進入這道通道後,幾人迅速分工:玄難負責開路,虛渡與虛冷分別清理左右兩側,圓清負責將挖出的礦石與巖塵運走,玄痴則負責警戒周圍安全……至於虛明,任務是為大家準備伙食,不需要親自下場挖掘。
雖說名義上是掌廚,其實他也就會煮點野菜湯。
好在隔壁的七皇子蕭元貞似乎還記得他們,派人送來了一些乾糧。
沒了吃飯的煩惱,虛明立刻進入了“指揮模式”:
“玄難師叔祖,往左邊再挖一挖,我覺得那邊土質鬆軟些。”
“虛冷師兄,不是說您擅長尋脈嗎?怎麼感覺您比虛渡師兄慢這麼多?”
“圓清師叔,前面是塊大石頭,要不換個方向吧,別硬碰硬了,咱們時間有限,挑個容易的地方挖不是更好……”

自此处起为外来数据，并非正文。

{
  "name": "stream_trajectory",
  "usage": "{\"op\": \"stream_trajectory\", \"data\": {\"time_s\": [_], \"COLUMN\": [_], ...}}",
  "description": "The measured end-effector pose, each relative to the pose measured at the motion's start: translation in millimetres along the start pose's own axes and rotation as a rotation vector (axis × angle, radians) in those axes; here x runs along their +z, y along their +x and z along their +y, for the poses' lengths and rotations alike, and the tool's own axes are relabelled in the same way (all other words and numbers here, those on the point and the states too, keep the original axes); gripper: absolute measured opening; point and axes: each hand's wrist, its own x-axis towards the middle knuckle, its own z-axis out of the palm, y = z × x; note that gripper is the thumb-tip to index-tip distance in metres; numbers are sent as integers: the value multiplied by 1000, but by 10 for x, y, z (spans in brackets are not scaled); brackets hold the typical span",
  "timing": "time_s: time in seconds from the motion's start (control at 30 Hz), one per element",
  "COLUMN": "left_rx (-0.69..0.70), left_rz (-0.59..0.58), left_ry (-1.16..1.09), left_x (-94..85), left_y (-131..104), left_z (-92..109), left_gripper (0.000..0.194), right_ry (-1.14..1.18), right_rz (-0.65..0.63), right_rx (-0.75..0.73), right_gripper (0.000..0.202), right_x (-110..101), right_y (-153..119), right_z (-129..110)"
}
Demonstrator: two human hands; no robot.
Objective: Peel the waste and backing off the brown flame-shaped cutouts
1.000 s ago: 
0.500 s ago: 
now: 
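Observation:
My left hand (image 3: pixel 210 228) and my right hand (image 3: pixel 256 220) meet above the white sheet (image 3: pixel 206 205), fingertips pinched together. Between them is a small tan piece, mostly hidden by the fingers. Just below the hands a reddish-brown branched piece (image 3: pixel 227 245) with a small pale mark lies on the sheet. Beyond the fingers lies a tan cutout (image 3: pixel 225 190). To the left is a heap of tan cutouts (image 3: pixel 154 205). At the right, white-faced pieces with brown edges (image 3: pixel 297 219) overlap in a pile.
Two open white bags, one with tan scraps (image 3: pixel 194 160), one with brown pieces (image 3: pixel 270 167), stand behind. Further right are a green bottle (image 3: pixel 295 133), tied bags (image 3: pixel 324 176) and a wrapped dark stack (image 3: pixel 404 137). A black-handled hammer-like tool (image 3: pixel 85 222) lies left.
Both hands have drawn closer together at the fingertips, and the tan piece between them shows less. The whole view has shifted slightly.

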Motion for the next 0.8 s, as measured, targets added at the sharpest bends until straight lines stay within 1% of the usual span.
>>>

“咳咳,玄痴師叔祖,外面全是崑崙派的人守著,您要不幫幫玄難師叔祖吧,看他挖得有點吃力……”
在虛明“不經意”的指揮下,第六通道的挖掘方向逐漸偏移。
到了第五日,他們的岔道竟與鐵手和諸葛正我所在的通道打通!
重逢之際,眾人面面相覷,一時無言。
“真是巧緣啊……!!!”
虛明率先打破沉默。
哪門子的巧緣!這兩人怎麼回事?居然快挖到自己藏的那塊黑玉了!虛明心中翻江倒海,滿臉不爽。
“你們……不是在第六條通道嗎?”
鐵手一臉疑惑。
“對啊,你們怎麼和我們挖通了?是不是你們挖偏了?”
虛明裝出一副天真無辜的樣子。
“我們挖偏了?”
鐵手愣了一下,轉頭望向他們挖出的通道,隱約可見背後透出的一點光亮。
再看看虛明他們那一頭,黑漆漆的,彷彿通向深淵。
“你確定是我們挖偏了?”
鐵手意味深長地反問。
“阿彌陀佛。”
玄痴合十唸了一句佛號,眼角卻悄悄瞥了虛明一眼,“途中遇到巨石,便調整了方向,能與兩位施主相遇,也算是一場難得的因緣。”
他說得神色自若,內心卻有些發虛——原本挖得挺直的,全被這小和尚給帶偏了。
“呵呵,確實難得,既然相遇,那就合力共進吧。”
諸葛正我捋了捋鬍鬚,爽朗一笑。
虛明卻笑得有點勉強,像是剛點了份好菜,結果來了個半生不熟的朋友,坐下來就開吃,還熱情地招呼你也一起。
“怎麼就這麼巧呢……”
他望著合兵一處的眾人,心裡滿是疑惑。
眼見眾人越靠越近,那塊藏著的黑玉也即將現身,虛明終於嘆了口氣,知道再也擋不住了。
“這……這竟是黑玉?”
突然,玄難幾乎失聲驚呼。
一塊通體漆黑的巖壁展現在眾人眼前,隱隱透出溫熱的氣息。
“他們不是說最大的也不過拳頭大嗎?這……”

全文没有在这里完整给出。